Usually, this prevents new Puppet runs from occurring and all is well in the sense that nothing on the managed servers is significantly impacted. However, I just noticed that in one such instance Puppet on the client side actually replaced a previously valid system file with the contents “Too many open files – /path/to/puppetmaster/modules/modulename/files/expected_file.sh”. This, fortunately, did not render the system unusable but we use Puppet to manage certain critical system files that, if corrupted in such a way, WOULD render the system unusable until booting in single user mode and manually repairing, etc.
The Puppetmaster should check on the result of its attempt to read and serve files and if it can’t open the file for any reason it should not return the error message of the attempt as contents of a file for the Puppet client to execute with.
This is with Puppet 2.6.7 on the Puppetmaster and Puppet 2.6.4 on the client.
#1 Updated by Nigel Kersten about 2 years ago
- Status changed from Unreviewed to Needs More Information
- Assignee set to Nigel Kersten
I can’t reproduce this at all. With judicious use of ulimit, I can get a 2.6.7 master and a 2.6.4 node complaining about too many open files:
err: Could not render to raw: Too many open files - /var/lib/puppet/exercise_puppet/environments/dev/modules/base/files/etc/apache2/mods-available/authz_default.load
err: /File[/tmp/etc/apache2/mods-available/authz_default.load]/ensure: change from absent to file failed: Could not set 'file on ensure: Error 400 on SERVER: Could not render to raw: Too many open files - /var/lib/puppet/exercise_puppet/environments/dev/modules/base/files/etc/apache2/mods-available/authz_default.load
but none of the files have been replaced with the actual error message.
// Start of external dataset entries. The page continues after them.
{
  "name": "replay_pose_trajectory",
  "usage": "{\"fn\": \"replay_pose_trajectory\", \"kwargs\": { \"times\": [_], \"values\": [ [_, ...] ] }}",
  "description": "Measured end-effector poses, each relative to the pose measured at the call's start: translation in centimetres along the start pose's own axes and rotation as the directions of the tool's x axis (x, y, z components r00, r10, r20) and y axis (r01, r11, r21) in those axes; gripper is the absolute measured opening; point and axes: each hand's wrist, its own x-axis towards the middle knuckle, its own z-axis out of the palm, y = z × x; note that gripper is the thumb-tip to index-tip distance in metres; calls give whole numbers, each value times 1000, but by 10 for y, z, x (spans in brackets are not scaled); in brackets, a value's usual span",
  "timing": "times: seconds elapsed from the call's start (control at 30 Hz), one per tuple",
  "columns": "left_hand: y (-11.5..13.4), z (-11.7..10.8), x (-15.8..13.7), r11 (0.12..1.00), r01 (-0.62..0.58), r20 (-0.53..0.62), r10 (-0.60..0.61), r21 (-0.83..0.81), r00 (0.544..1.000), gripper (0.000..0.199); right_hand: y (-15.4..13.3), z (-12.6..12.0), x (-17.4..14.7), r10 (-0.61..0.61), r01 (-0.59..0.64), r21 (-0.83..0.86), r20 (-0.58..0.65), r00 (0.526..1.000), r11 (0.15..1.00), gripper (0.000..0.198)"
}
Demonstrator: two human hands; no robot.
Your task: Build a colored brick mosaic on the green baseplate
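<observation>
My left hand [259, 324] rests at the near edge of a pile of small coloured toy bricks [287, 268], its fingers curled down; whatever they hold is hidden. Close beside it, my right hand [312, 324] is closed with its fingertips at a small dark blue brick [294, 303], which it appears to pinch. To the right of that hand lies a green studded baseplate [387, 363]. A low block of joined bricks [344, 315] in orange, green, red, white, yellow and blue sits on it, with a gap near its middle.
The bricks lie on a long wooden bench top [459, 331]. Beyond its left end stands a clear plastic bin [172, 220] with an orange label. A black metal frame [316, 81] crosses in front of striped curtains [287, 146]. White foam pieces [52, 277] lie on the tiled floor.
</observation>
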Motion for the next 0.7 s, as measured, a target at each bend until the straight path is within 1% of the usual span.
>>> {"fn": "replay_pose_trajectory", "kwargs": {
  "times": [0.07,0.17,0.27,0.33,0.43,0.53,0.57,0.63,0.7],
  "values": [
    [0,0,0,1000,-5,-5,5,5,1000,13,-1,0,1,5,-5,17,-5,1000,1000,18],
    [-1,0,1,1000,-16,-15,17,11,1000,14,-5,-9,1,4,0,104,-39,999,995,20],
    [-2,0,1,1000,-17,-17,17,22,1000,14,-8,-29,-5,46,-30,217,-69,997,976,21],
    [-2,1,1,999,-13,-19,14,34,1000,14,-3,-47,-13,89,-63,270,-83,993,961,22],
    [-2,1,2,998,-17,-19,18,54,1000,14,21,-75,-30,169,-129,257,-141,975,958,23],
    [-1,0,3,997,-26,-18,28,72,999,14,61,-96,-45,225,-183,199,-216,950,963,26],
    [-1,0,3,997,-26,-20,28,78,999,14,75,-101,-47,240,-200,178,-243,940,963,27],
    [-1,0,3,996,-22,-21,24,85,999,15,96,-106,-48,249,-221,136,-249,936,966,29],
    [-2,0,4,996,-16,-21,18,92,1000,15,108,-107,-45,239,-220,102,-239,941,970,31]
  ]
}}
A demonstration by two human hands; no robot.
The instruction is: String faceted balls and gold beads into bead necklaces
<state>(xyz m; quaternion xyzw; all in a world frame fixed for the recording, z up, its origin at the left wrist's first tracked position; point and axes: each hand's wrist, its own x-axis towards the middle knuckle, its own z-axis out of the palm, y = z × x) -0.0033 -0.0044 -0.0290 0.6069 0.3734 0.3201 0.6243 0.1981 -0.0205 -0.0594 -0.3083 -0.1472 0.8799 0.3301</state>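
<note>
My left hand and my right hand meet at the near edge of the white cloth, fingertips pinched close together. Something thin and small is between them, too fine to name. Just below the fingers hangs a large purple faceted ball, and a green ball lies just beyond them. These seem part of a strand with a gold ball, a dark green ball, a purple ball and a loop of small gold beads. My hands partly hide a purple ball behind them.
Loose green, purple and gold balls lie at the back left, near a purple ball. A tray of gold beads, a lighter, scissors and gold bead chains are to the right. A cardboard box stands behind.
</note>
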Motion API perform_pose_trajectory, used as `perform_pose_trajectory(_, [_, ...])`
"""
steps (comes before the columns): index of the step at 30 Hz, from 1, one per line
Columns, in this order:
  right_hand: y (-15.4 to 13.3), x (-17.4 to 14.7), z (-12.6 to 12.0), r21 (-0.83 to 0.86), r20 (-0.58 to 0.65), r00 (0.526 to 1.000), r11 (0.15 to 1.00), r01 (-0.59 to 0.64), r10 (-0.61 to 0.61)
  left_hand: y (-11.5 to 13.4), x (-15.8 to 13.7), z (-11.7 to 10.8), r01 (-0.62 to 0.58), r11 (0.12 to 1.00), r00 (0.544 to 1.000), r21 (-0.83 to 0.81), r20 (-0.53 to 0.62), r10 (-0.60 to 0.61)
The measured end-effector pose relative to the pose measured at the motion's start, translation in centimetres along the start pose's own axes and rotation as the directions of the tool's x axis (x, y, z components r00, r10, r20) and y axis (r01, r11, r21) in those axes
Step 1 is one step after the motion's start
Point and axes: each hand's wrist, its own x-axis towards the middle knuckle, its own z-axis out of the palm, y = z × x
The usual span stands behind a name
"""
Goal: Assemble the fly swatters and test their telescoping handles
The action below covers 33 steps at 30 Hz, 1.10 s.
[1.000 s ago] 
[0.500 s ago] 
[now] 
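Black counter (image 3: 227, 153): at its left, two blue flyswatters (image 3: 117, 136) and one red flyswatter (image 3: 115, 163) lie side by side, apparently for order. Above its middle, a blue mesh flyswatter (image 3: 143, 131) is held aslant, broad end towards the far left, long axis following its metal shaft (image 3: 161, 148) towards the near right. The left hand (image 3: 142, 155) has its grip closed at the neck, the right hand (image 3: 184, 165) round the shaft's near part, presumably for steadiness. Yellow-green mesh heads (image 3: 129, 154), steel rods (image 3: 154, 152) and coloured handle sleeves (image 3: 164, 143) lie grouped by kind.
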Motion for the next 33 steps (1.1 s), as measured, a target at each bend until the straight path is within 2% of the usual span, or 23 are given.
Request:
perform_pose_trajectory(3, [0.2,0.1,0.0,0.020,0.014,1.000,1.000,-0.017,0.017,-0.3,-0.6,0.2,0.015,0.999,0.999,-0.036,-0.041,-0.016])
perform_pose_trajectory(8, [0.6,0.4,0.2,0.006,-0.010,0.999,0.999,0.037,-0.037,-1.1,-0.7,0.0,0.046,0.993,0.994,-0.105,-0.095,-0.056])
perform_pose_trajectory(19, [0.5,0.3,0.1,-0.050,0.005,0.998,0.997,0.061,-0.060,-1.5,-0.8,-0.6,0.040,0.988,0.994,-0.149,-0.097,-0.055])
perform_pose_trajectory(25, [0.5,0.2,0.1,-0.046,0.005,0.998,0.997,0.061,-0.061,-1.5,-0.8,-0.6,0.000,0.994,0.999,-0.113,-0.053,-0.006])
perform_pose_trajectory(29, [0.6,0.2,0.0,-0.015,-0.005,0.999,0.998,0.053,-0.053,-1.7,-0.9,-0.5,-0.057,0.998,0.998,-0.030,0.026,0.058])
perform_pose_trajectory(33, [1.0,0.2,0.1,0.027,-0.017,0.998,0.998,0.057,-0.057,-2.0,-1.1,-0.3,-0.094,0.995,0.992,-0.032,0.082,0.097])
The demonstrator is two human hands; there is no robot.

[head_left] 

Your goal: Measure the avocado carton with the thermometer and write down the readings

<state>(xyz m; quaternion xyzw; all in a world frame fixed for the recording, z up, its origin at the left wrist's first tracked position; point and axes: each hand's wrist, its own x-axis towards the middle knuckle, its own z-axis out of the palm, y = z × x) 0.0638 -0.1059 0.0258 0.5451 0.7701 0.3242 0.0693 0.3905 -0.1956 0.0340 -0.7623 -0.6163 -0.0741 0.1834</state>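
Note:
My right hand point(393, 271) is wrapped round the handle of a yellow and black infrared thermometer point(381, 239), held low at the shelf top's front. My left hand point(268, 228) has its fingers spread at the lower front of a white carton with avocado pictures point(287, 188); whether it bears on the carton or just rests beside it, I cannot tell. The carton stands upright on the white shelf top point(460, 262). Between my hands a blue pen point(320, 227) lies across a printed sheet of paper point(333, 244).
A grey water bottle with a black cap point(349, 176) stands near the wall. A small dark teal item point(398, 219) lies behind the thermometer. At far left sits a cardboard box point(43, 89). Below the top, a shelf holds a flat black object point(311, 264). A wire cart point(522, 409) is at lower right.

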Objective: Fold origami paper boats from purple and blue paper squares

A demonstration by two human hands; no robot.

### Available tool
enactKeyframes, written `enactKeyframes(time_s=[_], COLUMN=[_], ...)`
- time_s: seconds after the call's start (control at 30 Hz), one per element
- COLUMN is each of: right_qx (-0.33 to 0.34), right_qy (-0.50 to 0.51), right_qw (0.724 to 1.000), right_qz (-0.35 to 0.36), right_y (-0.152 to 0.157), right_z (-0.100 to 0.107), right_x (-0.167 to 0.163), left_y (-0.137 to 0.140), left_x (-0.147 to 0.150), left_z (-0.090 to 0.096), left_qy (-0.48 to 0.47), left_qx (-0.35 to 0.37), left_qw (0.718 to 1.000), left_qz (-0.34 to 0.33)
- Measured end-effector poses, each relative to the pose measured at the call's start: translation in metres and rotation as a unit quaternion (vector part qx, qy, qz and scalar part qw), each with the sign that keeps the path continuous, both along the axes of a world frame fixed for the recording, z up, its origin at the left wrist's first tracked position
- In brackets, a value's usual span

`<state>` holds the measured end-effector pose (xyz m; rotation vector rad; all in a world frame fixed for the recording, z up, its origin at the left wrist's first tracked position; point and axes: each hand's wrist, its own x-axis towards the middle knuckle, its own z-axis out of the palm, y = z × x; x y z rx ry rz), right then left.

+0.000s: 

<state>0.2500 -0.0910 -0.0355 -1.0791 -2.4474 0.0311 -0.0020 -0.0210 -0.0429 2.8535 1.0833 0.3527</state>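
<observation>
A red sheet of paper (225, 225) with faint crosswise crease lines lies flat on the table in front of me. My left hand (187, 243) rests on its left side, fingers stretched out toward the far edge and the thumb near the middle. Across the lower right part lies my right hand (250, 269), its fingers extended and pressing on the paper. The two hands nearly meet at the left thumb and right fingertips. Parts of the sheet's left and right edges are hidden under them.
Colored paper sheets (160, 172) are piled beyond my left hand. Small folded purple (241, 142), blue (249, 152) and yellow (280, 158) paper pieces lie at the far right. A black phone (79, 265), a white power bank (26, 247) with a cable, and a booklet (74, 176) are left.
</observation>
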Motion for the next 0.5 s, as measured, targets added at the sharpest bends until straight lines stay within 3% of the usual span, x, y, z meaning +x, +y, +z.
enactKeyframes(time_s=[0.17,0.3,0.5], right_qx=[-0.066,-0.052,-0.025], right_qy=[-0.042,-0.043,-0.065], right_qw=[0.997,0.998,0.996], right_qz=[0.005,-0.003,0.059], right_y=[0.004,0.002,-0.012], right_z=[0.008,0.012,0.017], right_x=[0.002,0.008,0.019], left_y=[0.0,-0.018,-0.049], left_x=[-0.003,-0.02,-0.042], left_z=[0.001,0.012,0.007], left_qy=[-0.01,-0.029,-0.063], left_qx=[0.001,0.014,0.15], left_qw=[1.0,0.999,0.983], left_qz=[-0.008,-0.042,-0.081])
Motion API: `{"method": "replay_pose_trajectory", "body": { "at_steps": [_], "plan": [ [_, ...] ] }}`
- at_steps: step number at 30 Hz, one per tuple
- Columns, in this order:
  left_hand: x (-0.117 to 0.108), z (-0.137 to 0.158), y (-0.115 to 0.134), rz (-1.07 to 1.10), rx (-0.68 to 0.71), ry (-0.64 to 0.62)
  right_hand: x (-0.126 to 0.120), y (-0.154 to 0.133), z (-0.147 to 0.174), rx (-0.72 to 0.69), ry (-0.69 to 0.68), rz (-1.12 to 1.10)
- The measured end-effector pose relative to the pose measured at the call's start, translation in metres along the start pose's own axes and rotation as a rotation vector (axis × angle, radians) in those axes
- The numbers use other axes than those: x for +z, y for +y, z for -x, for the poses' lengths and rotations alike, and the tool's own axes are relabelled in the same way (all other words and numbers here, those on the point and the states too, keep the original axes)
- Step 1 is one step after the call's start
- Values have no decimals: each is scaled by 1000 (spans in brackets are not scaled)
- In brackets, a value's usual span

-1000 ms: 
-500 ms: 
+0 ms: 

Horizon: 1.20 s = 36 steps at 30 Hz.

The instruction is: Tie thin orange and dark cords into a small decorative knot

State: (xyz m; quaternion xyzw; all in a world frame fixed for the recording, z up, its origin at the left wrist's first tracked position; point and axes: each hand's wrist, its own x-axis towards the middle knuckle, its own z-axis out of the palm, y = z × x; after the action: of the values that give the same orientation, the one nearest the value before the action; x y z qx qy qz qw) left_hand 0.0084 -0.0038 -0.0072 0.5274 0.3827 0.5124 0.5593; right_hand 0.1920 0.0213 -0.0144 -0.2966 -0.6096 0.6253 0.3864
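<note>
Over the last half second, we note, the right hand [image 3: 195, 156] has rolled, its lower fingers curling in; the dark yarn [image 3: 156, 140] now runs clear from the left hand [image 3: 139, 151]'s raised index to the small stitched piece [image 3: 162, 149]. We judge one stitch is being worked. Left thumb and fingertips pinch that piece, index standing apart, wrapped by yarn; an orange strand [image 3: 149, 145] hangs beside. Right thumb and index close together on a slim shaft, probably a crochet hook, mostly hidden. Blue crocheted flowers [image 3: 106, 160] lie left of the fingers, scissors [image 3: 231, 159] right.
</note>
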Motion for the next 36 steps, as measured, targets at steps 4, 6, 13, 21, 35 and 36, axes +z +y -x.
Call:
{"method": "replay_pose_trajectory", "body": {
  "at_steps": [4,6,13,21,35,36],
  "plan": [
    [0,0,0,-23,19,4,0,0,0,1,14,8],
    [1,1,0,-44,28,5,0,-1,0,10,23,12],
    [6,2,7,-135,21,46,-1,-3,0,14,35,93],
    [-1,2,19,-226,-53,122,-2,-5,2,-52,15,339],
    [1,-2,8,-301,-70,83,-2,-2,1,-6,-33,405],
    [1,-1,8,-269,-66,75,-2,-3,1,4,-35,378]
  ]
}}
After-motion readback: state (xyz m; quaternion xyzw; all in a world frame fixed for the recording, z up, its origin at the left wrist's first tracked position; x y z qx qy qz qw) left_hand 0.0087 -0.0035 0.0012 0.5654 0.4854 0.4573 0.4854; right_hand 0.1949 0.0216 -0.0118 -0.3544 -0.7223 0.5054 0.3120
Can we get more details about your Ruby version, OS, etc? Are you able to reproduce this? How is your master set up? Apache? nginx? Passenger?
On my master
ulimit -n 9 seems to get me to about the right level where I can invoke
puppet master --no-daemonize --verbose --debug and I’ve got enough handles to read all my startup files, but several simultaneous client runs against this will exhaust available limits.